|
Masquerading Your Browser
By Eric Giguere
September 19, 2003
Updated October 28, 2004
See also this related tool: Eric's HTTP Header Viewer
And this related article: How to Detect Internet Explorer
When your browser requests a page from a Web server, the browser sends information about itself along with the request. Typically, this information includes the browser
type (Internet Explorer, Opera, Mozilla, etc.), the browser version, and the underlying platform (Windows XP, Linux, Mac OS X, etc.). The server then uses this information to select an appropriate page format for the browser, since different browsers (and even different versions of the same browser)
have varying incompatibilities in their
support for HTML and JavaScript.
Sometimes the server misinterprets or fails to recognize this information and sends you an incorrectly formatted page. In rare cases, the server may even deny you access to its pages, whether it's for political reasons (you're using a browser that the site disapproves of) or because its pages have only been tested for use with specific browser versions. The solution is to fool the server by having your browser
masquerade as another browser.
The User-Agent Header
When a browser requests a page, it also sends a set of values to the server. These value strings are called headers. If you use Internet Explorer to fetch the URL
http://www.amazon.com/index.html, this is what the
browser might send to Amazon's server:
GET /index.html HTTP/1.1
Host: www.amazon.com
Accept: */*
Accept-Language: en-us
User-Agent: Mozilla/4.0 (compatible; MSIE 6.0; Windows NT 5.0)
|
The last four lines of this request are headers. Each header consists of a name and a value, separated by a colon. Most headers are optional, and all possible headers are defined by the HTTP protocol specification.

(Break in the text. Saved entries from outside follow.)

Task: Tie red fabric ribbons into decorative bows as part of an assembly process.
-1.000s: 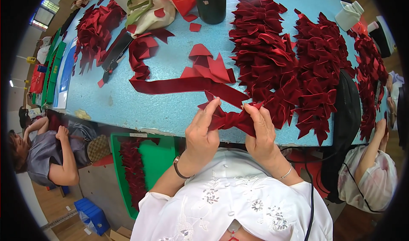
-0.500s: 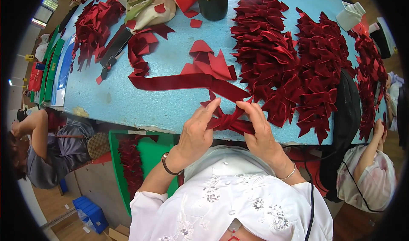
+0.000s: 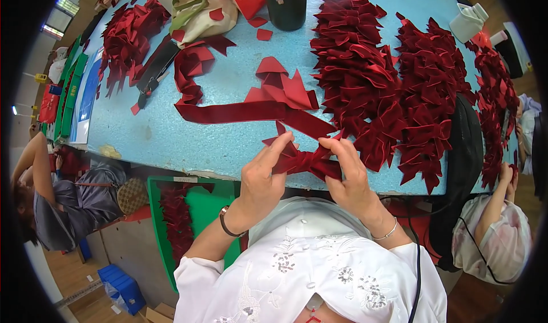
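Note:
A dark red velvet ribbon bow point(image 3: 305, 162) is stretched between my two hands at the table's near edge, its knot in the middle. My left hand point(image 3: 264, 171) pinches the bow's left side between thumb and fingers. On the other side my right hand point(image 3: 347, 169) grips the right loop the same way. Just beyond the bow lies a long flat strip of red velvet ribbon point(image 3: 228, 113), trailing left and curling back. Several red ribbon cut pieces point(image 3: 279, 86) lie behind that strip.
Rows of finished red bows point(image 3: 354, 54) cover the right side of the blue table point(image 3: 142, 146). Scissors point(image 3: 149, 85), a cloth bag point(image 3: 211, 14) and a dark tumbler point(image 3: 287, 6) stand or lie farther back. A green crate point(image 3: 214, 209) sits below the edge, left. Other people sit at both sides.
My fingers have drawn the bow's loops slightly wider and flatter, and its knot looks tighter. The person at the left has raised an arm.

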Action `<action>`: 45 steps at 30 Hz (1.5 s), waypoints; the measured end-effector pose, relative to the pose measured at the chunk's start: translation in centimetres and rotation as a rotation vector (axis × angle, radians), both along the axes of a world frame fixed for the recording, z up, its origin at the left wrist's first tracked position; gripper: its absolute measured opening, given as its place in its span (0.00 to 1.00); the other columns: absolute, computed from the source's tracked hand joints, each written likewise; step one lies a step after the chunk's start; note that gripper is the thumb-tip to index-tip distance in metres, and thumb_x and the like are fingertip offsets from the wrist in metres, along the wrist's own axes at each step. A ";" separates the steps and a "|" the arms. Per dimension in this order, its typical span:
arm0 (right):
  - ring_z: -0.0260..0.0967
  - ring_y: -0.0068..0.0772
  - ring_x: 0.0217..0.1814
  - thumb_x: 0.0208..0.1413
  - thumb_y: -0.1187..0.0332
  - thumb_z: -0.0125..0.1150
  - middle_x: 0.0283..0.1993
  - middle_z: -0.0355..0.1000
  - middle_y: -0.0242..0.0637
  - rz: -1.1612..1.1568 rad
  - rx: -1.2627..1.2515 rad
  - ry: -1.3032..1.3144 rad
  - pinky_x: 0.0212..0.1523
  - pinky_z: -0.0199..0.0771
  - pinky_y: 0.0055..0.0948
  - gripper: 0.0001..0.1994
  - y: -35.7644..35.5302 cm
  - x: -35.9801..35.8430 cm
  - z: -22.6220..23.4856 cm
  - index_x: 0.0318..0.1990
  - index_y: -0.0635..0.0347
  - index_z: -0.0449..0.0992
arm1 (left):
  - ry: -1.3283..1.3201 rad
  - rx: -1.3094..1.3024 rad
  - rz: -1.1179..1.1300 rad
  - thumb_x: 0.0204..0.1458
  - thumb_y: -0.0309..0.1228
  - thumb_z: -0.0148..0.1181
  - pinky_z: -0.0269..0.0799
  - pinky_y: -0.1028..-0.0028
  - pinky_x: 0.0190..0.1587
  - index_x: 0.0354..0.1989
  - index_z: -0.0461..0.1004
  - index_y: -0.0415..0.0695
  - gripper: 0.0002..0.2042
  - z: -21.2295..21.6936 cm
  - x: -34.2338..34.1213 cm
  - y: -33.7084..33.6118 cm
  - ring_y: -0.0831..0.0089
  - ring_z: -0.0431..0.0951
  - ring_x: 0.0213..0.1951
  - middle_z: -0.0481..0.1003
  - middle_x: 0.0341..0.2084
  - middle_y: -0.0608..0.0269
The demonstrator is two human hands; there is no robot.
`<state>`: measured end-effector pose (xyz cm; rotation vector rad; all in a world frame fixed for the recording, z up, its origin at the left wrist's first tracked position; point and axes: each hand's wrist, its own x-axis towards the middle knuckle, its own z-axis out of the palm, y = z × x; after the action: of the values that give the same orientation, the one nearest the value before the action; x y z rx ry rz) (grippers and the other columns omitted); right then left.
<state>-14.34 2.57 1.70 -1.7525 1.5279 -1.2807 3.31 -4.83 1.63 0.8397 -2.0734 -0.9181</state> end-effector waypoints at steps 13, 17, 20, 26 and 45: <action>0.64 0.47 0.41 0.32 0.87 0.52 0.45 0.66 0.50 -0.116 -0.234 0.183 0.41 0.67 0.34 0.31 0.4 0.6 0.2 0.53 0.72 0.63 | 0.058 0.003 0.118 0.41 0.08 0.47 0.71 0.75 0.46 0.55 0.66 0.36 0.27 1.8 -0.7 0.9 0.69 0.76 0.45 0.74 0.46 0.52; 0.65 0.44 0.41 0.33 0.87 0.53 0.46 0.66 0.50 -0.078 -0.147 0.103 0.43 0.67 0.34 0.32 0.8 0.3 0.8 0.54 0.70 0.62 | 0.041 0.048 0.064 0.42 0.09 0.48 0.72 0.76 0.45 0.54 0.65 0.36 0.26 1.6 -0.9 0.0 0.71 0.76 0.44 0.74 0.45 0.53; 0.66 0.41 0.43 0.35 0.85 0.55 0.47 0.66 0.49 -0.032 -0.089 0.009 0.45 0.67 0.33 0.32 1.0 0.1 0.6 0.56 0.69 0.60 | 0.046 0.096 0.039 0.43 0.10 0.50 0.72 0.77 0.43 0.54 0.65 0.35 0.25 1.8 -1.1 -0.6 0.73 0.76 0.42 0.74 0.44 0.55; 0.67 0.34 0.47 0.40 0.76 0.67 0.51 0.65 0.43 0.120 -0.049 -0.319 0.48 0.67 0.29 0.38 1.4 -0.5 1.0 0.61 0.64 0.56 | 0.275 0.458 0.000 0.43 0.15 0.54 0.74 0.74 0.39 0.52 0.66 0.38 0.23 2.2 -1.4 -1.6 0.70 0.78 0.39 0.73 0.44 0.54; 0.68 0.17 0.33 0.46 0.77 0.66 0.32 0.72 0.32 -0.054 0.255 -0.741 0.33 0.68 0.15 0.07 0.0 -1.6 0.8 0.31 0.65 0.72 | 0.130 0.768 -0.459 0.44 0.16 0.56 0.71 0.79 0.36 0.46 0.67 0.34 0.17 4.6 -3.6 -5.2 0.78 0.74 0.32 0.73 0.31 0.62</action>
<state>-15.97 2.53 2.52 -0.9178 1.2236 -1.4579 -0.27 -10.08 6.25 0.6347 -1.8175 -2.0340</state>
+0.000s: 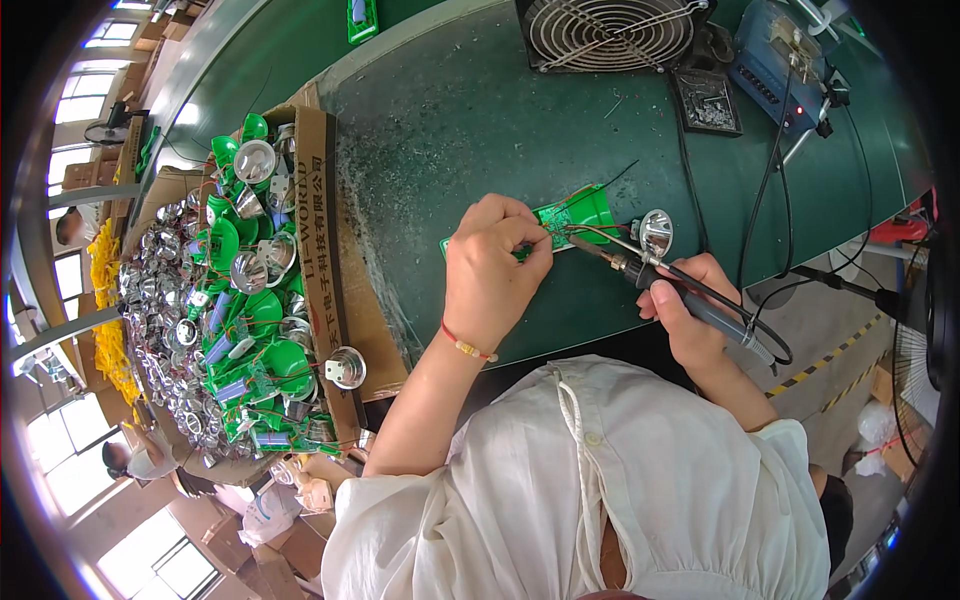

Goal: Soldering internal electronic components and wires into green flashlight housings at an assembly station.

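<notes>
My right hand [692,312] grips a soldering iron [712,312] by its dark handle, and a thin metal tube runs alongside the iron. The tip points left at a small green circuit board [556,222] in a green plastic housing [594,210] on the bench. Over the housing's left part, my left hand [496,255] is closed in a pinch at the board's edge. What its fingertips hold is hidden. Thin red and black wires run from the board. A silver lamp reflector [656,230] sits just right of the housing, beyond the iron.
At left a cardboard box [322,190] is heaped with silver reflectors and green lamp housings; one reflector [346,368] lies at its near edge. A fan with a wire guard [610,38], a small dark tray [708,102] and a blue soldering machine [775,75] stand at the back, with cables at right.
</notes>
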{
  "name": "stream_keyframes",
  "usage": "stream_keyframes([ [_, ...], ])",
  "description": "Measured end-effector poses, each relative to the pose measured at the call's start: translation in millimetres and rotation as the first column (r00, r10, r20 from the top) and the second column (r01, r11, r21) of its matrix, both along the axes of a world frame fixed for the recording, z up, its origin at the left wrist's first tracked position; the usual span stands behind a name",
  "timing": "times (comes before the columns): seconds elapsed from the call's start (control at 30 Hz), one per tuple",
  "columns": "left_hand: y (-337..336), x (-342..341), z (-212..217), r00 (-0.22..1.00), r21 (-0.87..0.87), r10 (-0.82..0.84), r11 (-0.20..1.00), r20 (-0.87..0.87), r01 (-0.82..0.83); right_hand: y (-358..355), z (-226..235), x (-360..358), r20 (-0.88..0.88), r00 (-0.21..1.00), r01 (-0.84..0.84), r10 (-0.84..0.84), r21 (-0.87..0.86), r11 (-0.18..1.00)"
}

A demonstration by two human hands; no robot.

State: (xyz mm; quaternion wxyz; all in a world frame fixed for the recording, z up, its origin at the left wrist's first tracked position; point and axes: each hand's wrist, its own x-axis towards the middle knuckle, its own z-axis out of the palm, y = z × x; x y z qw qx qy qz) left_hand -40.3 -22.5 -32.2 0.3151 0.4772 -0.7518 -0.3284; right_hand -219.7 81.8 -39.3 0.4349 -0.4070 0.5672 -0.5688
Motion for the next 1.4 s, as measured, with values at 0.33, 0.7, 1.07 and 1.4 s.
stream_keyframes([
  [0.33, -6, 2, 2, 0.995, 0.017, -0.067, 0.998, 0.068, 0.066, 4, 6, -3, -0.048, 0.998, 0.036, -0.037, -0.025, 0.999],
  [0.7, -6, 1, 6, 0.997, 0.055, -0.058, 0.997, 0.041, 0.056, 12, 2, -15, -0.010, 0.994, 0.105, -0.107, -0.097, 0.990],
  [1.07, -11, 2, 10, 0.986, 0.089, -0.097, 0.992, 0.135, 0.085, 13, 4, -17, -0.004, 0.997, 0.073, -0.073, -0.073, 0.995],
  [1.4, -6, 5, 18, 0.969, 0.026, -0.124, 0.992, 0.215, 0.121, 8, 9, -11, 0.013, 0.999, 0.034, -0.033, -0.032, 0.999],
])
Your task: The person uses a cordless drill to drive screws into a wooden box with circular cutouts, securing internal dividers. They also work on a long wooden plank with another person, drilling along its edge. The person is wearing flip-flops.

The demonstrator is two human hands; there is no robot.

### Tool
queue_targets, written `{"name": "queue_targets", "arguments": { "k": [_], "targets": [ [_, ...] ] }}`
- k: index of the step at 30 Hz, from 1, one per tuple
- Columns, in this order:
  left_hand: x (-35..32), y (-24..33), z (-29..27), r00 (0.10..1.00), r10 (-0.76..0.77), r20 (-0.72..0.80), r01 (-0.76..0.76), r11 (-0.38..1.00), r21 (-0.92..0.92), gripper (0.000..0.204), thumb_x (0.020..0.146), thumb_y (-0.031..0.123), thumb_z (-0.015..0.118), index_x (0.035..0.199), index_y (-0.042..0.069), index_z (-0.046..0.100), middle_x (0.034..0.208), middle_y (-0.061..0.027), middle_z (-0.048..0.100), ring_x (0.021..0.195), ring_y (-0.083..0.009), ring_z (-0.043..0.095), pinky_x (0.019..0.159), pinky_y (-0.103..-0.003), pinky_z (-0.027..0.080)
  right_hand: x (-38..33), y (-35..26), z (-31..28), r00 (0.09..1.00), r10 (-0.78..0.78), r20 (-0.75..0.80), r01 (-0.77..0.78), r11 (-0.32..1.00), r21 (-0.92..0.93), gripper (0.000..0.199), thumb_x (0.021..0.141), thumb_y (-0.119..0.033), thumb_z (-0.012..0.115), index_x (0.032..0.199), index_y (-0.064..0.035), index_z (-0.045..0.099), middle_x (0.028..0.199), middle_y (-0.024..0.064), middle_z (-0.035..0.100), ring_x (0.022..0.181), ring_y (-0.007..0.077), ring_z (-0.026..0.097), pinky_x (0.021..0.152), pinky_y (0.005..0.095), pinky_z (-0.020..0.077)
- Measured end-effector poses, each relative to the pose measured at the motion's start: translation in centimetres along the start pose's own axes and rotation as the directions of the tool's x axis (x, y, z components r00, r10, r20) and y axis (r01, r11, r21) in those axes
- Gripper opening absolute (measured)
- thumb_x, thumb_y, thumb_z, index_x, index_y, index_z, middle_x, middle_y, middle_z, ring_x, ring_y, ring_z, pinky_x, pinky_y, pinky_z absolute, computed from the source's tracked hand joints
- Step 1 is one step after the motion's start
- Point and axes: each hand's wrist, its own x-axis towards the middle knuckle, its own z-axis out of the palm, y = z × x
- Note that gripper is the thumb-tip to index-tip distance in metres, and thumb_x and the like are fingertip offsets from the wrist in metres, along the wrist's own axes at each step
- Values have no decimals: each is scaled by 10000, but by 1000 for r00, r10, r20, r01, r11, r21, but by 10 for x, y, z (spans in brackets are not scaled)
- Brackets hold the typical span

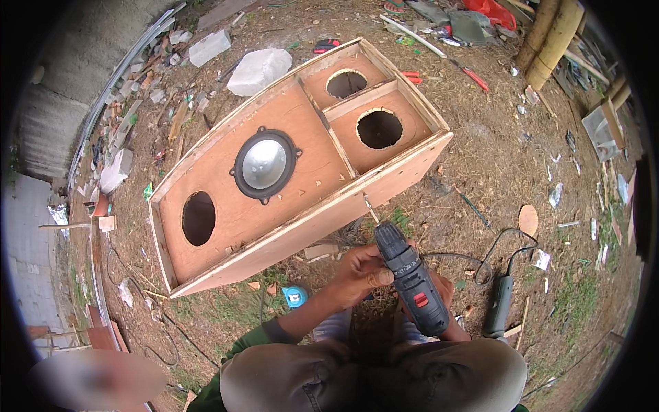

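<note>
In front of me, a cordless drill (414,283) with a dark body and a red switch points away toward a plywood speaker box. Its metal bit (371,210) reaches the near side panel (322,223) of that box; whether it touches the wood I cannot tell. My right hand (445,294) is wrapped round the drill's grip, mostly hidden beneath the body. Thumb and fingers of my left hand (362,275) hold the drill's side just behind the chuck. A speaker driver (264,164) with a black rim and silvery cone sits on the box's recessed board, among round cut-outs.
A blue tape measure (295,296) lies left of my knees. At right, a corded power tool (499,306) rests on the ground with its cable curling. White blocks (259,71) lie behind the box, bamboo posts (551,41) stand far right, and scraps litter the dirt.
</note>
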Motion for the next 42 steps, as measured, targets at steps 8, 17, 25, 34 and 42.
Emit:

A browser identifies itself using the User-Agent header. (User agent is a generic term for an application, like a browser, that is acting as an agent for the user.) The header value consists of a series of product identifiers and/or comments. A product identifier is a string like "Mozilla/4.0" or "Opera/7.02" that identifies the product by name and (optionally) by version. Additional attributes about the product, referred to as comments, are enclosed in parentheses,
such as "(compatible; MSIE 6.0; Windows
NT 5.0)". The product identifiers and comments can come in any order, but in general the most significant values are listed first.
Note: Some browsers do not exactly follow the user agent format defined by the HTTP specification. The Opera browser, for example, appends language information to the string.
|
You can view your browser's user agent string by using JavaScript via its navigator.userAgent combination.
One way to do this is by entering the following URL
sometimes referred to as a bookmarklet in your browser:
javascript:document.writeln(navigator.userAgent)
|
Alternatively, you can create an HTML file that does the
same thing and load it in your browser:
<html>
<body>
Your browser sends this User-Agent header:
<pre>
<script type="text/javascript">
<!--
document.writeln( navigator.userAgent );
// -->
</script>
</pre>
</body>
</html>
|
If you've disabled your browser's JavaScript support, neither technique will work. However, if you refuse to
enable JavaScript, you
can run a local Web server and configure it to log the user agent headers.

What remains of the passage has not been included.